Não sou tricolor. Meu pai era. Ele gostava do Fluminense sem fanatismo, sem qualquer exagero. Meu time sempre foi o Vasco, com uma tremenda simpatia pelo Atlético Mineiro. Depois que morei em BH, com a concomitante e crônica má fase do Gigante da Colina, passei a ser mais Galo, com uma tremenda simpatia pelo clube carioca. O avançar da idade nos amansa e ensina, de modo que hoje, muito mais do que os meus times do coração, eu aprecio o bom futebol e os bons momentos que ele proporciona — como as grandes finais de campeonatos —, e as lições que o esporte traz para outras esferas da vida. E quando o Fluminense sagrou-se campeão, por mais que eu não tenha comemorado de forma efusiva, fiquei satisfeito pela conquista brasileira e muito feliz pelo Fernando Diniz, o técnico tricolor.


Ao longo da semana que antecedeu o jogo não foram poucos os momentos em que o Diniz deixou bastante claro que o título, embora fosse um objetivo a ser alcançado e um sonho a ser realizado, não era exatamente o mais importante. O técnico, com uma lucidez desconcertante para um ambiente de uma virilidade retrógrada que é o futebol, vê como as maiores conquistas da sua carreira o convívio, o desenvolvimento humano, a história que se constrói nos treinamentos e fora deles. Ele é a antítese do técnico carrancudo, do técnico estrela, do técnico vaidoso, do técnico excessivamente… técnico. Sabe que precisa trabalhar, sabe que precisa estudar e sabe que precisa de resultados. Mas tem claro que não se trata simplesmente de ganhar ou perder. Trata-se de viver.


E não era para ser assim em todo campo? Outro dia, um grupo de alunos da agência de comunicação dos cursos nos quais eu leciono estavam se preparando para apresentar uma marca para um grupo de clientes. O trabalho foi muito bem desenvolvido, a pesquisa foi primorosa e o resultado ficou tão colorido e charmoso quanto à camisa do Fluminense. Em algumas ocasiões eu mencionei, de forma sutil, que a aprovação, ou não, da marca era o menos importante, já que o principal objetivo estava cumprido. Estudamos, pesquisamos, descobrimos, debatemos, desenvolvemos uma solução pertinente e convivemos em harmonia durante um tempo. Isso é o mais valioso para o time. Portanto já deu certo!
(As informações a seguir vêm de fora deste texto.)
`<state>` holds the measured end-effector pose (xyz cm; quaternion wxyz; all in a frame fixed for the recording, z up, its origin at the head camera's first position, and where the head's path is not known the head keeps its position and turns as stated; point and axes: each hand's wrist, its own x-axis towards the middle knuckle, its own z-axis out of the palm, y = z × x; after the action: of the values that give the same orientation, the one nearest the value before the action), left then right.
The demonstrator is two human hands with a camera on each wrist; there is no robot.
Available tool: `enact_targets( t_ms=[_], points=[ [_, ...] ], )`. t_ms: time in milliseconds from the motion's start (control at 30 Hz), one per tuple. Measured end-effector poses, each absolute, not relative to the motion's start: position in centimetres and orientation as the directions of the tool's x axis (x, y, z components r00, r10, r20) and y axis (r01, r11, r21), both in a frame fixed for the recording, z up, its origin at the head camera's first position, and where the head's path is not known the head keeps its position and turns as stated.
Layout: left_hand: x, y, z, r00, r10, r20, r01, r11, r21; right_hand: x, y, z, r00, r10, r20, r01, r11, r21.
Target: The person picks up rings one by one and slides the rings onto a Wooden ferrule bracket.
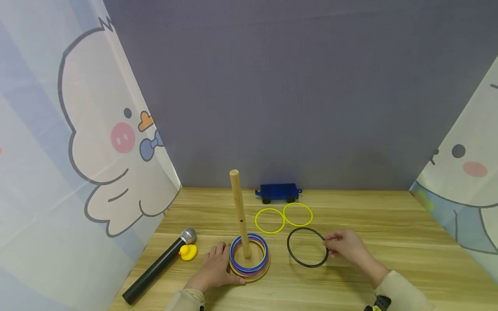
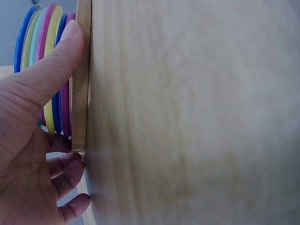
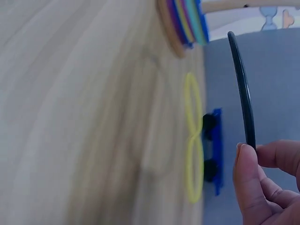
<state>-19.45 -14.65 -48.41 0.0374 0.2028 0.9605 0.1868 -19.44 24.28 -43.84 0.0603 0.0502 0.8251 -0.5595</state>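
My right hand pinches a black ring at its right side between thumb and fingers. The right wrist view has this ring raised off the table, its shadow on the wood. At the left, my left hand holds the round base of a wooden ring-toss stand, thumb at the near rim and fingers round the left side. Several coloured rings, blue on top, lie stacked around the upright post. In the left wrist view, the thumb crosses the stack's edge.
Two yellow rings lie side by side behind the black ring. Behind them stands a blue toy wagon near the grey back wall. A black microphone and a yellow rubber duck lie to the left of the stand.
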Motion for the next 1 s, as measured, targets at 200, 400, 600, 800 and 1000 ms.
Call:
enact_targets(
  t_ms=[200, 400, 600, 800, 1000],
  points=[
    [-19.4, -14.7, -48.4, -0.917, 0.398, 0.001, 0.370, 0.850, 0.376, -19.3, 22.9, -41.3, -0.992, -0.048, -0.121, 0.097, 0.350, -0.932],
    [-19.4, -14.7, -48.4, -0.918, 0.398, 0.004, 0.371, 0.851, 0.371, -19.1, 21.4, -38.9, -0.990, -0.122, -0.067, 0.021, 0.348, -0.937],
    [-19.4, -14.7, -48.4, -0.918, 0.397, 0.013, 0.372, 0.847, 0.379, -19.1, 19.9, -37.2, -0.986, -0.155, -0.056, 0.002, 0.325, -0.946],
    [-19.6, -14.8, -48.9, -0.916, 0.399, 0.045, 0.387, 0.847, 0.364, -19.3, 18.5, -35.5, -0.978, -0.209, -0.027, -0.031, 0.272, -0.962],
    [-19.5, -14.7, -48.6, -0.920, 0.392, 0.025, 0.373, 0.852, 0.368, -19.1, 17.1, -33.4, -0.969, -0.248, 0.025, -0.072, 0.182, -0.981]
  ],
)
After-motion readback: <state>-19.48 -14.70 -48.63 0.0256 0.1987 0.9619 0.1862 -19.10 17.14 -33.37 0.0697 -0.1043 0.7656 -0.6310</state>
Não se trata de afirmar que vencer não importa, nem de nivelar nossa atuação por baixo e abrir mão de ter garra. Afinal, a vida não costuma ser condescendente com gente preguiçosa. Mas é o caso de entender que evoluir passa mais por derrotas, por “nãos”, por perdas, do que por glórias eternas como a Libertadores da América. É nas adversidades, muito mais do que em alegrias e vitórias, que forjamos caráter, potência, dignidade, humildade, senso de justiça e solidariedade. Ainda no gramado do Maracanã, no calor da maior conquista da carreira dele, Diniz deu os parabéns ao Boca Juniors e reiterou que era fundamental deixar de lado a dicotomia “vitorioso x derrotado”, pois após aquela peleja ambos eram vencedores. E tá errado?


“Olha lá quem sempre quer vitória e perde a glória de chorar”. O trecho da maravilhosa O Vencedor, canção do clássico Ventura, do Los Hermanos, é uma lição para um mundo que há tempos insiste em consagrar apenas o sucesso. Quanto autoengano! Diniz não tem medo de perder. E parece ganhar muito com isso. Sinto que ele saboreia seus reveses como quem está diante de um banquete que o torna alguém melhor. E nós, envoltos em tantas ferramentas, informações, cobranças e metas, precisamos seguir esse caminho, que passa pela aceitação das limitações, pela admissão das falhas, por assumir os erros e por conviver em um nível no qual todos saiam maiores das jornadas. “A paz, a esperança e o vigor”, que Lamartine Babo escreveu para traduzir as cores do Fluminense no hino do clube, são a receita do que precisamos. Se fizermos assim, uma hora o gol vai sair.